In the specific case of reusing the photo album code, one of my teammates vehemently opposed the idea of taking on the tech debt from this system. The ensuing discussion over the course of a few weeks resulted in a number of proposals, documents, and meetings that uncovered and evaluated the time commitments required for different alternatives. Although we chose to take the photo album code with us to GA, the points raised through these meetings galvanized the short-term approach, backfilling the thoughtfulness that was either unspoken or lacking in its initial proposal, and brought the team together on a unified short-and-long-term vision for our sharing model’s backing code. These meetings helped set the eventual roadmap for complete migration off of the system.

Without a well-knit team motivated to speak their mind at each intersection, the quality of these decisions can grow weak.

I was lucky enough to work with 10 amazing engineers in a culture of open discourse on phase II of this project. I remember many afternoons spent working with the team to find our best path forward, balancing concerns from one engineer’s lens and another’s. Throughout, the glue that kept us moving forward through these discussions was the user need. Before each meeting, we’d try to articulate the “so what” of it all, and at the end try to bring it back again to the user. Whether this was a due-date we needed to hit for a feature or a level of quality expected, we could all align around the user as our ultimate priority. When we disagree, we ask “What would the user want?” and use that as our compass.

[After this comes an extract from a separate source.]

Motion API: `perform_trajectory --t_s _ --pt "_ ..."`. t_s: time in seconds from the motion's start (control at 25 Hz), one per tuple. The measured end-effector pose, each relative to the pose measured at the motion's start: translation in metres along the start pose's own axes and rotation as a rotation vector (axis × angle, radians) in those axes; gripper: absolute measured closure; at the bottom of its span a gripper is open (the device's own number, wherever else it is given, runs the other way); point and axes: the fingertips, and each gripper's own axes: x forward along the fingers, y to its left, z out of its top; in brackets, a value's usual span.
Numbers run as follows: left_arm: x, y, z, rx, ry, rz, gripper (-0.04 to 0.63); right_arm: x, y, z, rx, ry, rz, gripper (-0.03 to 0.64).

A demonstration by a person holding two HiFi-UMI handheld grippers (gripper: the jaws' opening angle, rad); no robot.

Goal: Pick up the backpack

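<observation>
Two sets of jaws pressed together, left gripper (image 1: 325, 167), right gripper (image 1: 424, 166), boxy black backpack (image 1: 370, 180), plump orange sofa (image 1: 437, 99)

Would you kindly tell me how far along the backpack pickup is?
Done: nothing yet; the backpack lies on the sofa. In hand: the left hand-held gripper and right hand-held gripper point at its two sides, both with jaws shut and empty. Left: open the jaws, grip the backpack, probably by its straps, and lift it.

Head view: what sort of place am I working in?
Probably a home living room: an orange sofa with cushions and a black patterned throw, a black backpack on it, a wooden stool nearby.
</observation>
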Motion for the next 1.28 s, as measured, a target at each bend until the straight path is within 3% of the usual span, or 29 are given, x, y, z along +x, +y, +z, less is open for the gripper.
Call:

Keeping that customer voice growing in each of us, through things like subscribing to the feedback mailing list or participating in user research interviews has proved crucial to our success as an engineering team. It is not enough to just have product managers, designers, and researchers thinking about the customer, engineers must as well.

Epilogue

As Dropbox Transfer adoption grows and the product expands and evolves, it remains important to reflect on its roots. The Transfer team remains committed not just to the “what,” of the product but the “why.” As we learn even more about our users from their feedback, we realize the process has just begun. Now every time we hear someone at the office or in a coffee shop complain about a file they were unable to send, we prick our ears, roll up our sleeves and smile, knowing that our work is not done yet. Best of all, my partner currently uses Transfer—and finally admits that I do useful things during the day.